A mild, constant wind kneaded the sea few days after the heavy rains and storm had cleared. The sky was vacant, cloudless and virgin white in that moment of dawn when the sun had yet to come up.

A seabird swooped down upon a fish at water level, not far from a heap of wet clothes that looked like a clump of weeds pin­ned to shore by the tide. As it snatched the fish, the bird craned its neck and glanced towards the heap in mild alarm before spreading its wings and making for the yonder pier.

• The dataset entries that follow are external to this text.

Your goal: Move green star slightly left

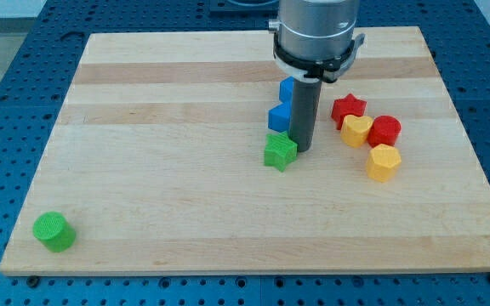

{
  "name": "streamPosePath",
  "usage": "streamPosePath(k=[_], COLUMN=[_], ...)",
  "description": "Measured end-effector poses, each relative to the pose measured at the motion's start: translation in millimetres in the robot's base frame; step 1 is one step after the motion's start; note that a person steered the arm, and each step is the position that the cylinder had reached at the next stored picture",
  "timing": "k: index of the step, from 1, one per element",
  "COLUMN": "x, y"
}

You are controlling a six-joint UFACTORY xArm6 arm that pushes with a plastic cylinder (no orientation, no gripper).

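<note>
Here, my tip (302, 148), a bare rod holding nothing, touches the light, rigid, slide-prone green star (280, 151) at its 3 o'clock, the side to push.

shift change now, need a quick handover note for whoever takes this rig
My tip is down on the board, right against the green star's right side, set to push it toward the view's left.
Star sits mid-board, just below the two blue blocks.
Red and yellow blocks cluster to the tip's right; green cylinder at the bottom-left corner.
Done: tip lined up, as far as this shot shows.
Left: short nudge left, then stop.
</note>
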State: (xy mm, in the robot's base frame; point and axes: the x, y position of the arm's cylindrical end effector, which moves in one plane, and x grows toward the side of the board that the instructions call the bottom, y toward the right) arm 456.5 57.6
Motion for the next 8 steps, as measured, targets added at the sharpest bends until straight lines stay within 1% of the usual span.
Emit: streamPosePath(k=[2, 3, 5, 7, 8], x=[22, 28, 15, 15, 15], y=[-1, -12, -23, -43, -44])
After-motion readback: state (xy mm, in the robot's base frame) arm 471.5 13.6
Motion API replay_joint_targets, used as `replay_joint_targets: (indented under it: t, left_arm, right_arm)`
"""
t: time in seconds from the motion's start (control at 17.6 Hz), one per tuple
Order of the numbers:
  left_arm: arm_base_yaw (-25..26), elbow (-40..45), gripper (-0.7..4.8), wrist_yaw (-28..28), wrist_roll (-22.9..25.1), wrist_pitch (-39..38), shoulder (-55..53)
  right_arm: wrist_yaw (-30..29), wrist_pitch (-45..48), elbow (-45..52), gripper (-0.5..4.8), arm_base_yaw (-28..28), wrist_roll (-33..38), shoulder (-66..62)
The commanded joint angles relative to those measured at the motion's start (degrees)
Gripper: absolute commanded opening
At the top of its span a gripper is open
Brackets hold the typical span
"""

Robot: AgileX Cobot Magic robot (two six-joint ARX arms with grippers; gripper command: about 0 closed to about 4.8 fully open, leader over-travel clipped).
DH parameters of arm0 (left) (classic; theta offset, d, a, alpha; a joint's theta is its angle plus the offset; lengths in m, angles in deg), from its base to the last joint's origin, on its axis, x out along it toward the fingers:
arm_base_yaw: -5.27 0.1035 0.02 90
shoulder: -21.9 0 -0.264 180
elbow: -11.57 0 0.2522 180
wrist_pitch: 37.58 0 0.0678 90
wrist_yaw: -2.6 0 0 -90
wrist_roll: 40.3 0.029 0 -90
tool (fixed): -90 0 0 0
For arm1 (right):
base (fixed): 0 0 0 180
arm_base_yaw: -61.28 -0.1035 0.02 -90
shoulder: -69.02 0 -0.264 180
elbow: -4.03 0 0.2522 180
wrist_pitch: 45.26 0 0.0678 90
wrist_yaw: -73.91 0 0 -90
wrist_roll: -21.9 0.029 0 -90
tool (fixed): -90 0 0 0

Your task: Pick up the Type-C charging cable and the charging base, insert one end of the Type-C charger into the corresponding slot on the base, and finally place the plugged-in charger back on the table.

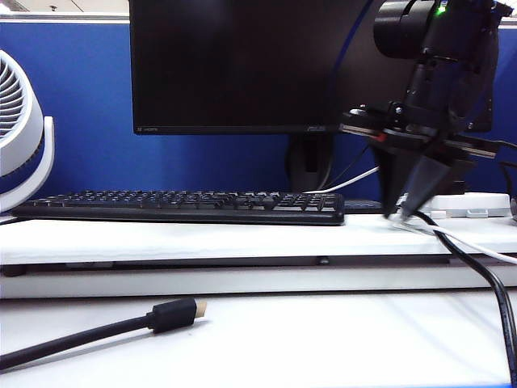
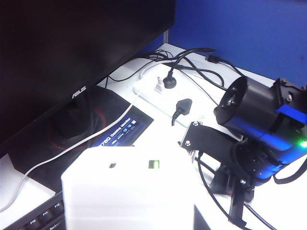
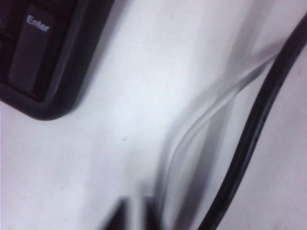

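Gripping boxy smooth white charging base (image 2: pixel 127 189): left end effector | right end effector (image 1: pixel 401 212): tips nearly together at thin white Type-C charging cable (image 1: pixel 477 245), grip unclear

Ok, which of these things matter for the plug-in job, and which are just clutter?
Job: Type-C charging cable, under right tool on the shelf; charging base with slot, before left tool's camera.
Clutter: keyboard, black cable, monitor, fan, power strip.
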State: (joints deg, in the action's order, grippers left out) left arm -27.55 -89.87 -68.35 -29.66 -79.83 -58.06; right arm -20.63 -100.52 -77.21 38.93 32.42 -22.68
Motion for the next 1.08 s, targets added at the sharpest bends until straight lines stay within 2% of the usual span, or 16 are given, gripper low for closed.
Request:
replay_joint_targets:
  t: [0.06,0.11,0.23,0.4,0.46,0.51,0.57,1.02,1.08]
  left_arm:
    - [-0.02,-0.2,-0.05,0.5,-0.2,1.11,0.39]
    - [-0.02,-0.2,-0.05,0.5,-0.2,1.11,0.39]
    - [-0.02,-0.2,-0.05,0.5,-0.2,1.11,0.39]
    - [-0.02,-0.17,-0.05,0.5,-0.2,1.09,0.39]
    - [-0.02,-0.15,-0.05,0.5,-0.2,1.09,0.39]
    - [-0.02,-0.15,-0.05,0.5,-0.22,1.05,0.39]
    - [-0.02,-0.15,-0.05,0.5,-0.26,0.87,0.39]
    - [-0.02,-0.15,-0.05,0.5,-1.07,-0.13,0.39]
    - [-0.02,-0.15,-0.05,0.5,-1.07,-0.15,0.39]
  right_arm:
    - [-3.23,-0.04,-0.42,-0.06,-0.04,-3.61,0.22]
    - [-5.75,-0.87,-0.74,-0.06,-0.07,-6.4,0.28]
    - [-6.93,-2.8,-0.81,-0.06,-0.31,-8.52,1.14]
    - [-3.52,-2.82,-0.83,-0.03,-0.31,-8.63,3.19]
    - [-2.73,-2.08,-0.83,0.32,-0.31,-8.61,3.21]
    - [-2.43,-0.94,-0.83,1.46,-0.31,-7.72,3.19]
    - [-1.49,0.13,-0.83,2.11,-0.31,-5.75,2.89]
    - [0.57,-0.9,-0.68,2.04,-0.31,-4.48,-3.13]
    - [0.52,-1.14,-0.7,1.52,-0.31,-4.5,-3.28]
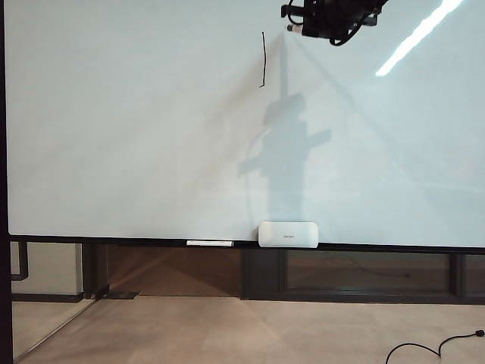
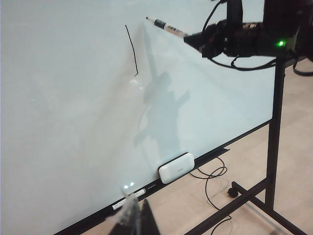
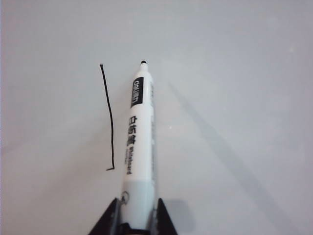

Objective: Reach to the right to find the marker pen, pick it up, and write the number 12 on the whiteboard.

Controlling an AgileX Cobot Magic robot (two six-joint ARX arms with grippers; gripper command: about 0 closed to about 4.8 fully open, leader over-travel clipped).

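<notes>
Nearest my right wrist camera, the right gripper [image 3: 132, 220] is clamped on the marker pen [image 3: 137, 142], whose tip sits at the whiteboard [image 1: 114, 152] in the exterior view's upper right, beside the finished "1" stroke [image 1: 263, 59]. The left gripper [image 2: 134, 218] shows only at the bottom edge, and I cannot tell its state. My worry is starting the 2 too near and merging the digits.

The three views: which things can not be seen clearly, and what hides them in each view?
- Left gripper: left wrist view shows only a blurred part at the frame edge; open or shut is unclear.
- Right gripper: exterior view cuts the arm at the top edge.
- Marker pen: whether its tip touches the whiteboard beside the black stroke is unclear.
- Eraser: its label is too small.
</notes>
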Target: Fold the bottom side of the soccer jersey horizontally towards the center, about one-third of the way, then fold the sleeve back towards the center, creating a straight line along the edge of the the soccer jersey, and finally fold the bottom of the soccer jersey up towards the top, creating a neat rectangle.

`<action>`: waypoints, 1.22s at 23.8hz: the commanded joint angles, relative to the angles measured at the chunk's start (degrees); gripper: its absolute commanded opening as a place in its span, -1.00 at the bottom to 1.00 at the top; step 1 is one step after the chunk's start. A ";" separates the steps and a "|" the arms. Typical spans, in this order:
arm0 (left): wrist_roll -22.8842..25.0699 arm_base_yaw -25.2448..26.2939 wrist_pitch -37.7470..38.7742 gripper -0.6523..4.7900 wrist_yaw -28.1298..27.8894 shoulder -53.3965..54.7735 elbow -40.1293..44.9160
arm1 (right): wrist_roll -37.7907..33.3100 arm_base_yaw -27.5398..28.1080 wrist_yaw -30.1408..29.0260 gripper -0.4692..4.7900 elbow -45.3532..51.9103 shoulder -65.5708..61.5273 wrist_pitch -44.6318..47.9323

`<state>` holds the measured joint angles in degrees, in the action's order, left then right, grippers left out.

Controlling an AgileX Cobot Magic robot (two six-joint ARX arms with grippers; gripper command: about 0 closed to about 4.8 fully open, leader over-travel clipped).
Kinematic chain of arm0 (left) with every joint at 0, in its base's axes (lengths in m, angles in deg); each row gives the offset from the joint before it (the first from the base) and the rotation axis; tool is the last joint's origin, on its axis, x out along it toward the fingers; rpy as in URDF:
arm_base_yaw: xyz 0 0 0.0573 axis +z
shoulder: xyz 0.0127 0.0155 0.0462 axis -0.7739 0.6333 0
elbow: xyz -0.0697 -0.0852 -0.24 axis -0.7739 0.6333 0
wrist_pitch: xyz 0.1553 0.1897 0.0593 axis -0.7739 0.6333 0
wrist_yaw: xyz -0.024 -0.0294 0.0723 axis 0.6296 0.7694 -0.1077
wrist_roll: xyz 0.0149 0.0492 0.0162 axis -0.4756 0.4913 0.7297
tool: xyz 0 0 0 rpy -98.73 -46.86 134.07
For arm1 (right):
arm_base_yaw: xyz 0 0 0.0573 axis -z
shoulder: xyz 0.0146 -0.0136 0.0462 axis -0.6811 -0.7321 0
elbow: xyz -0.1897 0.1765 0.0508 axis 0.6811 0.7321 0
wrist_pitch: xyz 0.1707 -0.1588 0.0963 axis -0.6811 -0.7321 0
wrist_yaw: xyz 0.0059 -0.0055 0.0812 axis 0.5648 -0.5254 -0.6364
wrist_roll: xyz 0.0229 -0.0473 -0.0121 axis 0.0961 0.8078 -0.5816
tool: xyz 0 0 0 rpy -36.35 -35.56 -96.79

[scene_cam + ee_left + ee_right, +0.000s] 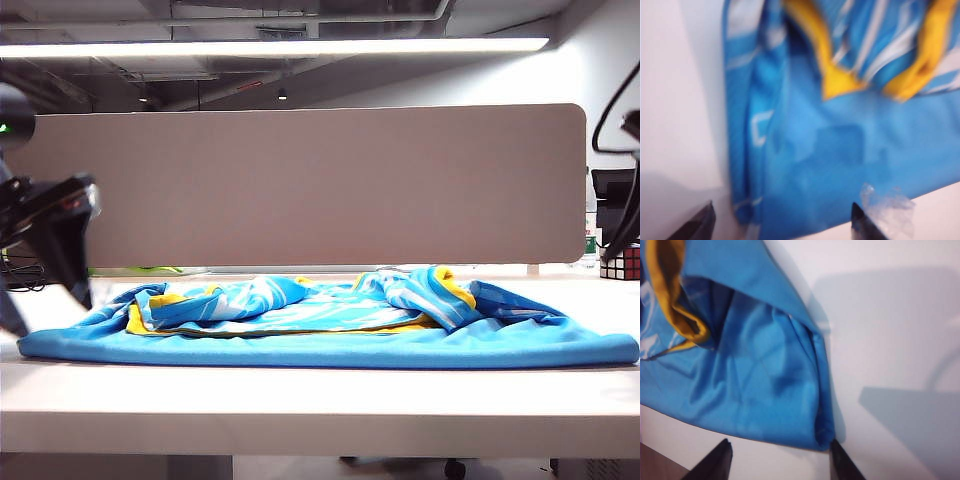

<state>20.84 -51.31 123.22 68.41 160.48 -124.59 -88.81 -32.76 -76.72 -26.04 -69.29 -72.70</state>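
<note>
Exterior view shows the jersey lying bunched across the counter, its near fold a long blue roll. Left pincer hangs released over the jersey's left end; right pincer hangs released over the right end, jaws straddling the corner. Risk: a pinch could take only one layer of the doubled mesh, and the loose bunched folds could drag and skew the crease.

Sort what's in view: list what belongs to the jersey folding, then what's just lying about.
Belongs to the job:
- jersey, lying folded on the table
- left gripper, open above the jersey's left end
- right gripper, open above its right end

Just lying about:
- Rubik's cube, far right
- divider panel behind the table
</note>
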 commanded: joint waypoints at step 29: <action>0.20 -0.11 -8.46 -0.37 3.52 -0.07 8.04 | -7.82 -7.91 4.79 -0.32 9.97 -5.92 18.29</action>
<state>19.96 -51.22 112.69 72.74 159.97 -117.29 -96.79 -40.69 -75.91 -16.51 -74.67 -53.05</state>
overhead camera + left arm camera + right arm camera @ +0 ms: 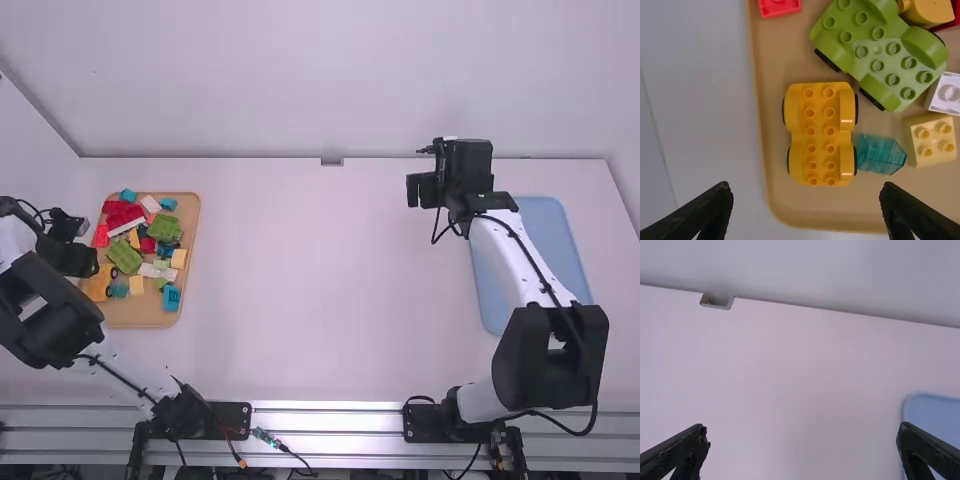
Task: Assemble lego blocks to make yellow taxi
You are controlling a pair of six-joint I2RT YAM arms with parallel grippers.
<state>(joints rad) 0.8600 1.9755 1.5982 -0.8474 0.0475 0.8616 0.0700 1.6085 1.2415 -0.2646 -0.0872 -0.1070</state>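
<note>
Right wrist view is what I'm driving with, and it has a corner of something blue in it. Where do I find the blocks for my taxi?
Observer: Bricks are piled in a tan tray at the left of the high view.
Operator: Ooh, is there a yellow car bit in there?
Observer: Yes, the left wrist view has a yellow car base with two rows of studs, lying in that tray.
Operator: Has my other tool grabbed it already?
Observer: No, the left tool is open, and the base isn't between its fingers.
</note>
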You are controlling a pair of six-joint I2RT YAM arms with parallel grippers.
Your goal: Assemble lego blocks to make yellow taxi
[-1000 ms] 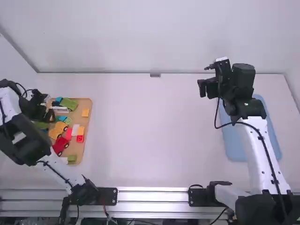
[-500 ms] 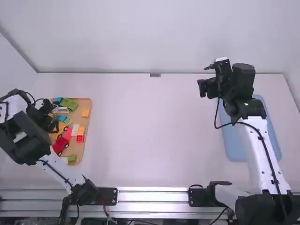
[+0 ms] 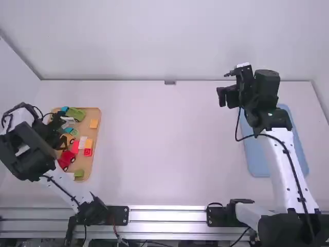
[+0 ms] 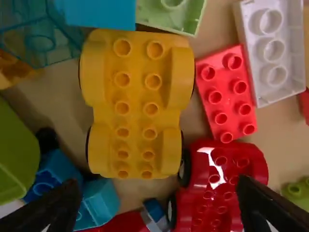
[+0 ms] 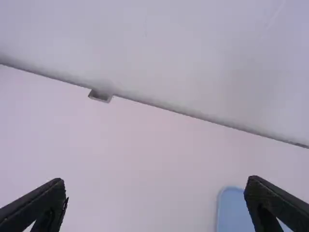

The body had just emerged from the deep after three days. It had just returned to land, so far from Eekueng Canal, its birth­place, and ended up here, by Stone Pass Beach. There was fine white sand and mounds of jagged rocks, and tourists came here to bathe. How strange that when he was still alive he hardly ever came here at all.

Noi was woken up near dawn by the arrival of her friend the sailor. Actually, there was no need to wake her up, because she had slept only fitfully during the three nights her husband had been gone.

‘They say they found Phorn’s body. You’d better go have a look. Er – take a blanket with you. Must be all bloated by now.’ Her friend the sailor spoke in sadness. He didn’t look Noi in the eye but walked out ahead of her.

‘How ’bout me going instead? Ye take care of the child,’ Chaem, her mother, offered.

Noi looked at her mother, then shook her head. ‘I’ll go myself.’

She closed the gate and went after her friend. The light of dawn was still blurry in the distance. Back there in the house, she could hear her mother bursting into tears.

Amidst the smell of death gently spread by the breath of the sea at dawn, Noi sat still on a boulder some distance from the corpse while her friend the sailor went to look for the undertaker. There were people coming down the beach. Before long there would be crowds of onlookers and all of them would turn to observe her. What should she do? Cry? But she had no tears. Only this dryness deep in her chest – and she wasn’t truly sorry anyway.

She gazed at the distended dark-green hand sticking out on one side of the blanket and thought of the many places he had slapped her with it. And even those swollen feet that stuck out of there as well, she couldn’t remember which was the one he used to kick her till she collapsed time and time again.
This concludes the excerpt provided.